DIRECTIONS
When you transcribe the lines below, keep every word the same and leave the pictures behind.

DATA SECTION
################
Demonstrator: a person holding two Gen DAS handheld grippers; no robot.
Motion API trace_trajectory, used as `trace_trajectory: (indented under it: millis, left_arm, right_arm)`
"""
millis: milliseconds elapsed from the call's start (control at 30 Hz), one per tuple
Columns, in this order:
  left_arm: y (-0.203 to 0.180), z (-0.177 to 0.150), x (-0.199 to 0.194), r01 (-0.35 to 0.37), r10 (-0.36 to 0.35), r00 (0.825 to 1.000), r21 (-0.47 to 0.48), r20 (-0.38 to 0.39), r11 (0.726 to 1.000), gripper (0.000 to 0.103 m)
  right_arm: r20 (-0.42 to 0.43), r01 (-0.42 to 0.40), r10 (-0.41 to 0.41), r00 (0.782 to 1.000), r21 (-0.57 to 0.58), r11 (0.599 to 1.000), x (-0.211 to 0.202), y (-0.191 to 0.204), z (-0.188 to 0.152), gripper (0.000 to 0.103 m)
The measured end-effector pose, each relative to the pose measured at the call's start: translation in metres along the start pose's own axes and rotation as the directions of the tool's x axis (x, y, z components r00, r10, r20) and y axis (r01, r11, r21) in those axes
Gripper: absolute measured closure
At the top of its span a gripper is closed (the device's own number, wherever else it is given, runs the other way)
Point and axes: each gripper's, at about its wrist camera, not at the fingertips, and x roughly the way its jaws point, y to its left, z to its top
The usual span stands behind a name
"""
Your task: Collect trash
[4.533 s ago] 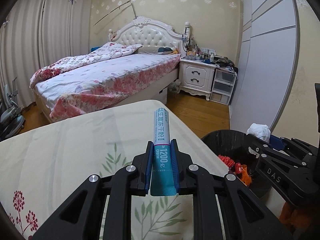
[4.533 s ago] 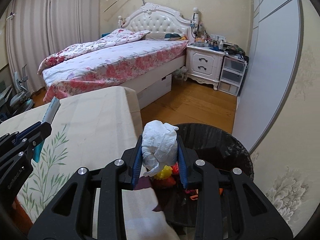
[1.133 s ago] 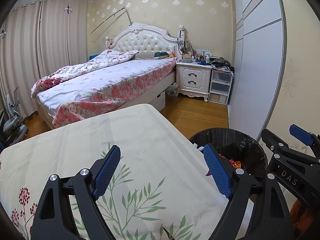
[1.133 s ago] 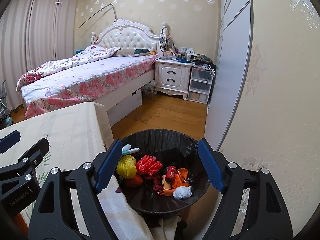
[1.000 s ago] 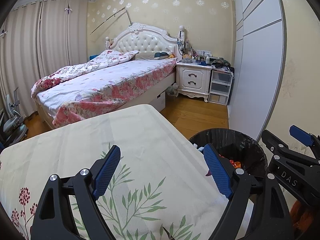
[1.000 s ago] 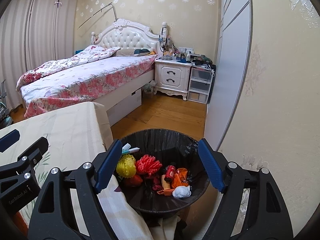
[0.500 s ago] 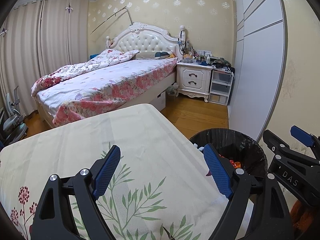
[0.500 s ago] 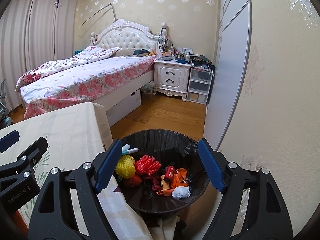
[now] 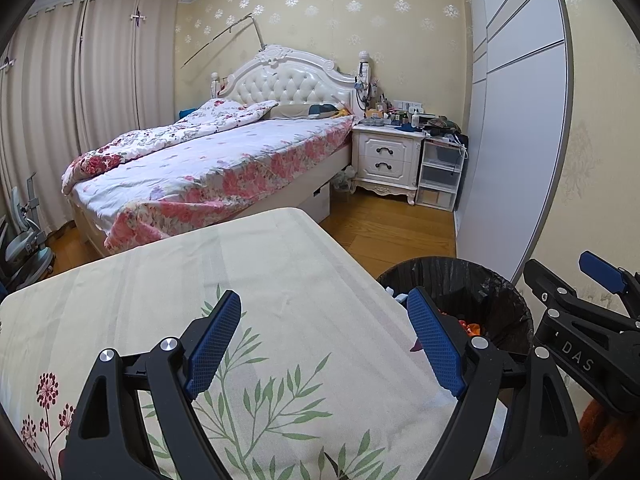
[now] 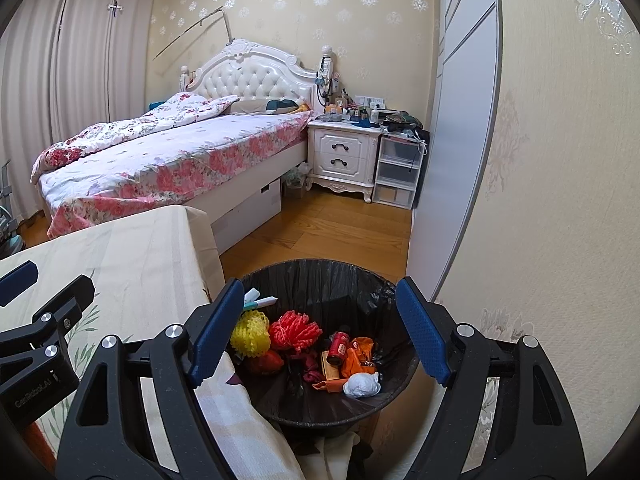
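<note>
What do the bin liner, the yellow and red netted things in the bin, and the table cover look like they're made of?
Bin liner: thin black plastic film, glossy and crinkled. Yellow netted thing and red netted thing: likely foam mesh fruit sleeves, judging by the puffy, matte lattice. Table cover: looks like woven fabric, matte cream with printed leaves, with soft creases and a drape over the table edge.

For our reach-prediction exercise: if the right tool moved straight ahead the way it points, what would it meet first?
Probably the black-lined trash bin: the open right tool frames its heap, nearest the red foam net. Depth is uncertain.
</note>
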Motion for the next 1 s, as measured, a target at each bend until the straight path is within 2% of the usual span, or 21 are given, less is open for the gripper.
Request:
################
WRITTEN ANSWER
Demonstrator: a person holding two Gen DAS handheld grippers; no robot.
Motion API trace_trajectory, used as `trace_trajectory: (indented under it: millis, left_arm, right_arm)`
"""
millis: milliseconds elapsed from the call's start (control at 30 Hz), one per tuple
Columns, in this order:
  left_arm: y (-0.203 to 0.180), z (-0.177 to 0.150), x (-0.199 to 0.194), r01 (-0.35 to 0.37), r10 (-0.36 to 0.35), r00 (0.825 to 1.000), r21 (-0.47 to 0.48), r20 (-0.38 to 0.39), r11 (0.726 to 1.000), gripper (0.000 to 0.103 m)
  right_arm: r20 (-0.42 to 0.43), r01 (-0.42 to 0.40), r10 (-0.41 to 0.41), r00 (0.782 to 1.000), r21 (-0.57 to 0.58), r11 (0.599 to 1.000), x (-0.211 to 0.202), y (-0.191 to 0.204), z (-0.188 to 0.152), gripper (0.000 to 0.103 m)
The measured end-effector pose, each relative to the pose measured at the call's start: translation in metres along the start pose's own axes and rotation as the directions of the tool's x axis (x, y, z components r00, r10, r20) and y axis (r01, r11, r21) in those axes
Gripper: absolute measured closure
At the top of its span a gripper is closed (the device's own number, wherever else it is given, runs the other way)
Point and axes: each gripper's, at about its wrist camera, not at the fingertips, and x roughly the way its jaws point, y to its left, z to its top
The usual span stands behind a name
"""
Your task: Collect trash
[4.533 s ago] 
[4.533 s ago] 
[1.133 s ago] 
[1.133 s ago] 
[1.000 s ago] 
[1.000 s ago] 
[0.500 s ago] 
[0.500 s ago] 
[now] 
[now] 
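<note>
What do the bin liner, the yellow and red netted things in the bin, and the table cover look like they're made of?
Bin liner: thin black plastic film, glossy and crinkled. Yellow netted thing and red netted thing: likely foam mesh fruit sleeves, judging by the puffy, matte lattice. Table cover: looks like woven fabric, matte cream with printed leaves, with soft creases and a drape over the table edge.

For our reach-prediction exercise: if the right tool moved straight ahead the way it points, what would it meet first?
Probably the black-lined trash bin: the open right tool frames its heap, nearest the red foam net. Depth is uncertain.
</note>
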Motion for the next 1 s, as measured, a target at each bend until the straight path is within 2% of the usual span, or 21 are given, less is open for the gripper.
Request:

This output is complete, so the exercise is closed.